Однако еще с минуту, прощаясь, г-н де Шарлю тряс мне руку, едва не раздавив ее, — немецкая привычка людей, подобных барону, — и, как сказал бы Котар, «массировал» ее так некоторое время, словно бы ему хотелось придать моим суставам гибкость, вовсе ими не утраченную. У некоторых слепых осязание, в определенной мере, восполняет зрение. Я не знаю, какое чувство оно заменяло у барона. Он хотел, наверное, только пожать мне руку, как ему хотелось разве посмотреть чуть-чуть на сенегальца, прошедшего в сумраке, не соблаговолившего заметить, какое восхищение он вызвал. Но в обоих случаях барон хватал через край, греша избытком контакта и взглядов. «Разве в этом — не весь восток Декана, Фромантена, Энгра, Делакруа? — вопрошал он, остолбенев. — Знаете, если я и интересовался вещами и людьми, то только как художник, как философ. Впрочем, я слишком стар. Но какое несчастье, что — чтобы придать картине завершенность — один из нас не одалиска!» [119]
119
Александр Габриель Декан (1803-1860) — живописец и график. Картины на восточную тему. Не одалиска, увы, — сенегалец, конечно же.

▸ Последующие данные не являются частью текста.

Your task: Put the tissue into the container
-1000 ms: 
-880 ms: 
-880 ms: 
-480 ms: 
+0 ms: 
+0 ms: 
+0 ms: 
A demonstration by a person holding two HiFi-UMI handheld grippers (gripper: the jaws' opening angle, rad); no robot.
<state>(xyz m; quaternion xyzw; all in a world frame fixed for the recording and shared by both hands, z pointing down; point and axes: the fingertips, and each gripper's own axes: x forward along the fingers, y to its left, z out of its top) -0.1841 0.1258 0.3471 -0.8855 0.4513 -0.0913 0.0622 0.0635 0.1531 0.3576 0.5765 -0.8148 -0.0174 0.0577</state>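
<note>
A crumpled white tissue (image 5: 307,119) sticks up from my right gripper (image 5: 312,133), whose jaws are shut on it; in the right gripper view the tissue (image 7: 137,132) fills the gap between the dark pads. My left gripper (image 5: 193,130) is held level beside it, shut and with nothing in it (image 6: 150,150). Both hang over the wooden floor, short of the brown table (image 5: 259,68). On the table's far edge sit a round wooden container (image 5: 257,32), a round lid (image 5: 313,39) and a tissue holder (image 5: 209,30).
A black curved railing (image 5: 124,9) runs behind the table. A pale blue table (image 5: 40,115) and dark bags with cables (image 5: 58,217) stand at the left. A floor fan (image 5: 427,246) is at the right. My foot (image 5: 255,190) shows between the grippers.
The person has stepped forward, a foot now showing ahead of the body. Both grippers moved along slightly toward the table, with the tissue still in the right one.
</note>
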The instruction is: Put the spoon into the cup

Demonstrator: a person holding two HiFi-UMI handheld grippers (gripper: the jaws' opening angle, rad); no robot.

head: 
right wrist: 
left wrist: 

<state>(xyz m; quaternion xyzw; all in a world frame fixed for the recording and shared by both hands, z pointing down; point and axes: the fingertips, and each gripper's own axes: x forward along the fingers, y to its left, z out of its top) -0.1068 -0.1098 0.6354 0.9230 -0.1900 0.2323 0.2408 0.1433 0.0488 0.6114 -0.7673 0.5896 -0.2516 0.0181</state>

Когда я распрощался с бароном, мое воображение преследовал не Восток Декана, даже не Восток Делакруа, — это был древний Восток Тысячи и одной ночи, так мною некогда любимой книги, и, погружаясь мало-помалу в сеть темных улиц, я размышлял о халифе Гарун Аль-Рашиде, ищущем приключений в глухих кварталах Багдада. Но от жары и ходьбы мне сильно хотелось пить, а все бары уже давно закрылись, и встретившиеся мне редкие такси, ведомые левантинцами или неграми, из-за нехватки горючего даже не утруждали себя ответом на мои призывы. Единственным местом, где я мог бы попить и набраться сил для возвращения домой, был какой-нибудь отель. Но с тех пор, как гота бомбили Париж, на довольно удаленной от центра улочке, куда я забрел, закрылось все. Закрылись магазины, ибо лавочники разъехались (за недостатком служащих или от испуга) по деревням, оставив по себе объявления, написанные, как правило, от руки, где сообщалось, что открытие ожидается не скоро, и, впрочем, само по себе еще под вопросом. На дверях других заведений тем же манером извещалось, что они открыты два раза в неделю. Чувствовалось, что нужда, запущенность и страх поселились в этих кварталах. Тем сильнее было мое удивление, когда в длинной череде заброшенных домов нашелся такой, где, казалось, довольство и богатство одолели запустение и нищету. Свет за закрытыми ставнями, затененный согласно предписаниям полиции, свидетельствовал, однако, что об экономии здесь не заботятся. И ежесекундно хлопала дверь, кто-нибудь выходил, входил новый посетитель. Наверное, местные коммерсанты исходили черной завистью — владельцы этого отеля выручали деньги не малые; и я ощутил жгучий интерес, когда заметил, что метрах в пятнадцати от меня, то есть слишком далеко, чтобы я смог разглядеть его в кромешной тьме, мелькнул вышедший оттуда офицер.